First Ever Fishery Management Plan For Mediterranean

Mediterranean fisheries are facing a more sustainable future, now that GAP2 scientists, fishermen and policy makers have co-produced the sea’s first ever fishery management plan.

The plan, designed to sustainably manage the deep-sea red shrimp fisheries in Palamós, Spain, was produced by scientists working in the GAP2 project, the Fishermen’s Association of Palamós and the Catalan regional government working together.

Francesc Benaiges, President of the Fishermen’s Association of Palamós explained why the plan is so important:

“This plan, the first of its kind here, will result in more sustainable management of the deep-sea red shrimp, an extremely valuable resource for many of our fishermen. Not only will this be good for the sea, but good for the local community too – not to mention all of us who enjoy shrimp!”
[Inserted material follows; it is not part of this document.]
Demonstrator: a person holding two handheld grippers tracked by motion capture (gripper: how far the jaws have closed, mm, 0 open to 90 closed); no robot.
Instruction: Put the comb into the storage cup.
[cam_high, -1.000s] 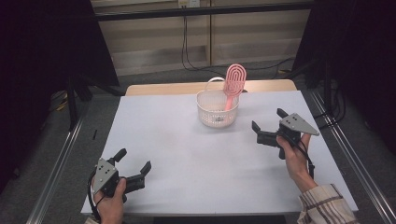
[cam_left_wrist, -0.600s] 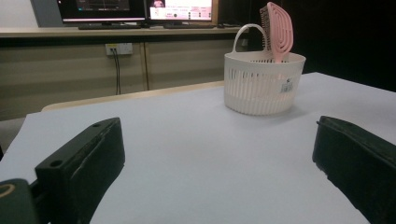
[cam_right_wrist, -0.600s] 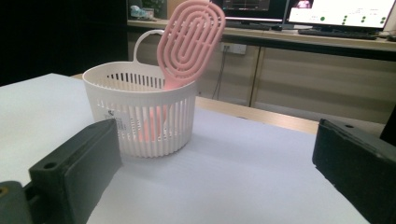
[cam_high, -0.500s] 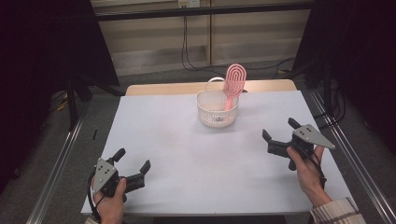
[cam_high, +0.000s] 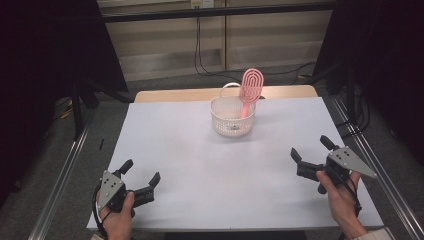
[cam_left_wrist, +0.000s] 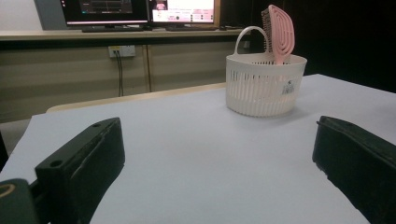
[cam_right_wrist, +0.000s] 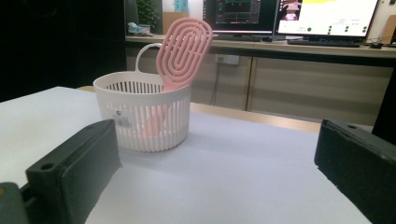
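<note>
A white slatted basket (cam_high: 232, 118) (cam_left_wrist: 264, 84) (cam_right_wrist: 144, 112) with a handle stands at the far middle of the white table (cam_high: 210, 165). A pink oval hairbrush (cam_high: 249, 90) (cam_left_wrist: 279, 32) (cam_right_wrist: 183, 49) stands upright in it, leaning on its rim. My left gripper (cam_high: 141, 175) (cam_left_wrist: 219, 158) rests open near the front left corner, held in a hand, with nothing between its jaws. My right gripper (cam_high: 310, 149) (cam_right_wrist: 219, 163) is open at the front right, also held in a hand and empty.
Beyond the table's far edge a wooden strip (cam_high: 190, 94) shows, then a wall panel with hanging cables (cam_high: 200, 45). Metal rails (cam_high: 65, 165) run along both sides of the table. Monitors (cam_right_wrist: 289, 18) stand on a shelf behind.
My right gripper has drawn back from near the basket toward the front right corner of the table. The left gripper has stayed put.
</note>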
GAP2 scientist Dr Joan B. Company added:

“Perhaps the most important aspect of this plan is that is the product of fishermen, policy-makers and scientists working together, negotiating and cooperating. Because it is the result of collaboration, we hope that it addresses everyone’s needs.”

The plan is the product of over five year’s work; the idea initially conceived during the first phase of the GAP project in 2007. Structured negotiations and discussion have been ongoing since October 2011, when the initial draft was first reviewed by all three organisations involved. After fifteen joint meetings and a lot of talking, the final draft was then submitted to the Spanish Government’s Fishery Ministry on 25th July, where it was received with warm congratulations to those involved for having produced the first plan of its kind in the Mediterranean area.
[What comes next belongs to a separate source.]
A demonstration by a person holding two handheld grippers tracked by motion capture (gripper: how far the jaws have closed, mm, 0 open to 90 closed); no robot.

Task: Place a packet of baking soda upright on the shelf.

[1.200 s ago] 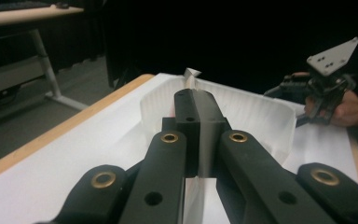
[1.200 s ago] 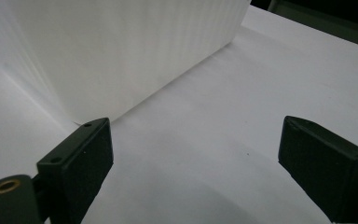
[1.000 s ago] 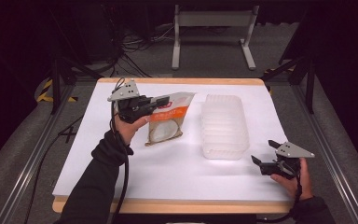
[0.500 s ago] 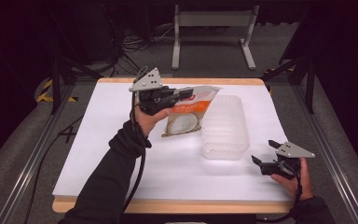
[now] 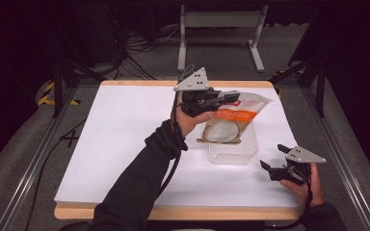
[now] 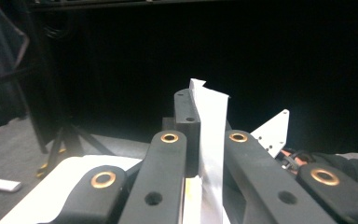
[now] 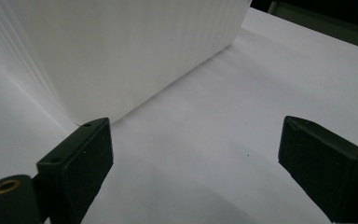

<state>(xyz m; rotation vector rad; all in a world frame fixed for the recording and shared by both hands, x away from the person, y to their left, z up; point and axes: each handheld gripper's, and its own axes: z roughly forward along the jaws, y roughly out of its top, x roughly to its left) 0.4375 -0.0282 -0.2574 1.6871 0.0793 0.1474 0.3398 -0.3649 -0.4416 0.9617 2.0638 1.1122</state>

This success builds upon other previous successes of fishermen and scientists working together in this region, including the unanimous decision of over 60 fishermen to close two red shrimp fisheries for a three month period in January 2012, alongside other collaboration such as fishermen taking scientists out to sea to assess the abundance of stocks, at least twice a month.

The GAP2 project, the Fishermen’s Association of Palamós and the Catalan regional government are now waiting to hear back from the Spanish Government for their final approval, before the plan becomes part of the national legislature, by being published in the Official Spanish Bulletin (Boletin Oficial del Estado Español).